**BRIEF**:
In the data, extract each line that holds the string "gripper".

** Opening DATA PROVIDED block **

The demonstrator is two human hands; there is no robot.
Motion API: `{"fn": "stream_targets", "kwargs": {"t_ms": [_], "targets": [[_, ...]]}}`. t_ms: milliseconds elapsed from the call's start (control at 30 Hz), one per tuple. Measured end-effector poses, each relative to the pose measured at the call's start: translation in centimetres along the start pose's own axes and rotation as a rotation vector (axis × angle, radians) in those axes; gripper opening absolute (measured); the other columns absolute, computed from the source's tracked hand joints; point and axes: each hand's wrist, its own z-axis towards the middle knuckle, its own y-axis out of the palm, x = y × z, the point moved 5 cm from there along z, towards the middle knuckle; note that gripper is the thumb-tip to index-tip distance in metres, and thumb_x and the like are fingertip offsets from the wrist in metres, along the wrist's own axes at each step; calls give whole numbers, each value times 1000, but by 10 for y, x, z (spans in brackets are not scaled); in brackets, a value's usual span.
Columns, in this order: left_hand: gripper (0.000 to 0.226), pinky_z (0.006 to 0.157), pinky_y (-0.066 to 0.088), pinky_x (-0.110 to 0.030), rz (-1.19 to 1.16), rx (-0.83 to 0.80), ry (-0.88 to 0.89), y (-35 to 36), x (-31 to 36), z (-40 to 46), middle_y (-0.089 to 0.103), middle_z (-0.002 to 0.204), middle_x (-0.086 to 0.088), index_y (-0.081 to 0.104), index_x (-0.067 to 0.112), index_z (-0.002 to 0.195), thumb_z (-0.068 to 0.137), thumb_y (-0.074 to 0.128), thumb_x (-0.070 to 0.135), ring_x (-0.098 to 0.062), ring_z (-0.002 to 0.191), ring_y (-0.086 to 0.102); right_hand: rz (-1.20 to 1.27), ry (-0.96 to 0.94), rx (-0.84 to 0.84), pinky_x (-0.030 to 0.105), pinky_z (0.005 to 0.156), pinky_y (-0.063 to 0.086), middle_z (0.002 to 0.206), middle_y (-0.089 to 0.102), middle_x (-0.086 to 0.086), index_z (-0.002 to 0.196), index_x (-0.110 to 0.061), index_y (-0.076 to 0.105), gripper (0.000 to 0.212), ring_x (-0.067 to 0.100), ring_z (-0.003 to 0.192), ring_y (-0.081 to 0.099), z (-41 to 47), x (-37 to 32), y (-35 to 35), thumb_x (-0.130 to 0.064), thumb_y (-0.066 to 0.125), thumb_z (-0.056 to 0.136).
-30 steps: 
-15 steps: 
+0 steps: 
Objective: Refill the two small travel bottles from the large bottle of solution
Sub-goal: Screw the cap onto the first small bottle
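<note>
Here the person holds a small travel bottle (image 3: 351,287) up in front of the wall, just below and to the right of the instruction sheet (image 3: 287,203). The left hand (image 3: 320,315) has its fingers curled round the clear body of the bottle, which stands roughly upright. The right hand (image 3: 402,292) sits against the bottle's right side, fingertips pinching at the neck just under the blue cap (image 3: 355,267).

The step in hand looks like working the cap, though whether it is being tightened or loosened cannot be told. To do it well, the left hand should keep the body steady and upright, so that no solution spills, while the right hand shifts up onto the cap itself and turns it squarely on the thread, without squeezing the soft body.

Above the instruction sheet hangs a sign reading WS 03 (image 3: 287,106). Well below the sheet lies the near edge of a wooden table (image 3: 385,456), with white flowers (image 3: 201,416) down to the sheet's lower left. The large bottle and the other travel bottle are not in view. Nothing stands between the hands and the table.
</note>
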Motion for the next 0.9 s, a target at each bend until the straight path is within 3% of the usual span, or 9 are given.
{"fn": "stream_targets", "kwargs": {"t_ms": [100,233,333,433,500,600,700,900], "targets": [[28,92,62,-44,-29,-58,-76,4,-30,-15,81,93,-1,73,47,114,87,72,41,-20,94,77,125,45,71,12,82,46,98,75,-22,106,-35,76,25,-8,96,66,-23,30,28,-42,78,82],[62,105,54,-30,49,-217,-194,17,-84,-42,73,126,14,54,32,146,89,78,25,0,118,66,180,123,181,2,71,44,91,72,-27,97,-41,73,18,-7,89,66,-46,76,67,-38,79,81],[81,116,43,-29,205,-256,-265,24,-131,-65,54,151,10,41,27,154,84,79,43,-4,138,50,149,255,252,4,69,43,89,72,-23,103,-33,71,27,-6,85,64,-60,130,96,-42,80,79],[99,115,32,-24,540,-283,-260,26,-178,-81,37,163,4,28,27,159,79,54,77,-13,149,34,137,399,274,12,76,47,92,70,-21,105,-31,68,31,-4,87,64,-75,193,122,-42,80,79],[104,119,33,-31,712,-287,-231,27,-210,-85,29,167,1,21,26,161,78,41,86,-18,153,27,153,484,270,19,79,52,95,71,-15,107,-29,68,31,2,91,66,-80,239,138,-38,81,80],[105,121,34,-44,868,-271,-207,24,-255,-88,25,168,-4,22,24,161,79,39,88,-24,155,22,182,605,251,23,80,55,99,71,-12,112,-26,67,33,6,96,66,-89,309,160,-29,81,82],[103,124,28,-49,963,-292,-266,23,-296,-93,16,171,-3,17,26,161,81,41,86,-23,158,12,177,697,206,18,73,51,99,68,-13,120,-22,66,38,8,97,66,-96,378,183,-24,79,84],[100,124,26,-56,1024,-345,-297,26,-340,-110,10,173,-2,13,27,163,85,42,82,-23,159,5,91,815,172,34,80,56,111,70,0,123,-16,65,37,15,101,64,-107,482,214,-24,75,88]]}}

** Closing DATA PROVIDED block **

**YOUR RESPONSE**:
Motion API: `{"fn": "stream_targets", "kwargs": {"t_ms": [_], "targets": [[_, ...]]}}`. t_ms: milliseconds elapsed from the call's start (control at 30 Hz), one per tuple. Measured end-effector poses, each relative to the pose measured at the call's start: translation in centimetres along the start pose's own axes and rotation as a rotation vector (axis × angle, radians) in those axes; gripper opening absolute (measured); the other columns absolute, computed from the source's tracked hand joints; point and axes: each hand's wrist, its own z-axis towards the middle knuckle, its own y-axis out of the palm, x = y × z, the point moved 5 cm from there along z, towards the middle knuckle; note that gripper is the thumb-tip to index-tip distance in metres, and thumb_x and the like are fingertip offsets from the wrist in metres, along the wrist's own axes at each step; calls give whole numbers, each value times 1000, but by 10 for y, x, z (spans in brackets are not scaled); in brackets, a value's usual span.
Columns, in this order: left_hand: gripper (0.000 to 0.226), pinky_z (0.006 to 0.157), pinky_y (-0.066 to 0.088), pinky_x (-0.110 to 0.030), rz (-1.19 to 1.16), rx (-0.83 to 0.80), ry (-0.88 to 0.89), y (-35 to 36), x (-31 to 36), z (-40 to 46), middle_y (-0.089 to 0.103), middle_z (-0.002 to 0.204), middle_x (-0.086 to 0.088), index_y (-0.081 to 0.104), index_x (-0.067 to 0.112), index_z (-0.002 to 0.195), thumb_z (-0.068 to 0.137), thumb_y (-0.074 to 0.128), thumb_x (-0.070 to 0.135), ring_x (-0.098 to 0.062), ring_z (-0.002 to 0.191), ring_y (-0.086 to 0.102); right_hand: rz (-1.20 to 1.27), ry (-0.96 to 0.94), rx (-0.84 to 0.84), pinky_x (-0.030 to 0.105), pinky_z (0.005 to 0.156), pinky_y (-0.063 to 0.086), middle_z (0.002 to 0.206), middle_y (-0.089 to 0.102), middle_x (-0.086 to 0.086), index_z (-0.002 to 0.196), index_x (-0.110 to 0.061), index_y (-0.076 to 0.105), gripper (0.000 to 0.212), ring_x (-0.067 to 0.100), ring_z (-0.003 to 0.192), ring_y (-0.081 to 0.099), z (-41 to 47), x (-37 to 32), y (-35 to 35), thumb_x (-0.130 to 0.064), thumb_y (-0.066 to 0.125), thumb_z (-0.056 to 0.136).

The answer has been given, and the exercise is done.